日本大百科全書(ニッポニカ) の解説
まち・ひと・しごと創生法
まちひとしごとそうせいほう
人口減少・高齢化や東京圏の一極集中に歯止めをかけ、地方を活性化するための法律。第二次安倍晋三(あべしんぞう)政権が掲げた地方創生を実現する法律の一つとして2014年(平成26)11月に施行された(平成26年法律第136号)。「50年後に1億人程度の人口を維持する」「2020年度までに東京圏への人口流入と流出を均衡させる」などの目標を達成するため、夢や希望をもち潤いのある豊かな生活を安心して営むことができる地域社会(まち)、個性豊かで多様な人材(ひと)、魅力ある多様な就業の機会(しごと)の三つの創出を一体的に進めることを打ち出した。
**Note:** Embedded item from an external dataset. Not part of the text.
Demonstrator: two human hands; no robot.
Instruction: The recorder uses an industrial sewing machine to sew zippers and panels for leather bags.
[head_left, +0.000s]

まち・ひと・しごと創生のための政府、自治体の責務を明記し、政府内に司令塔としてまち・ひと・しごと創生本部(本部長は内閣総理大臣)と地方創生担当大臣(まち・ひと・しごと創生本部副本部長)を設置。2015年度に、全国の都道府県と市区町村に、人口の将来見通しに基づき、地方再生のための長期ビジョンと向こう5年間の戦略「まち・ひと・しごと創生総合戦略」の策定を求めた。各地域が特長ある総合戦略を、産官学のほか金融機関、労働団体、言論機関、一般市民も加わって策定し、重要業績評価指標(KPI)を設けて効果を検証することで実効性のある地方創生に取り組む。結婚・出産・子育て支援策、高齢化対策、地場産業活性化策、日本版DMO(観光地域づくり法人)による地域観光振興策、コンパクトシティや地域交通網の整備策、地域での環境・IT戦略などがつくられ、政府は改正地域再生法に基づく地方創生推進交付金やまち・ひと・しごと創生事業費などで補助し、ふるさと納税制度を拡充して、地域独自策を後押しした。ただ人口減や一極集中に歯止めをかけるのは容易ではなく、2019年(令和1)には、東京圏への人口流入と流出の均衡目標を2024年に延期した。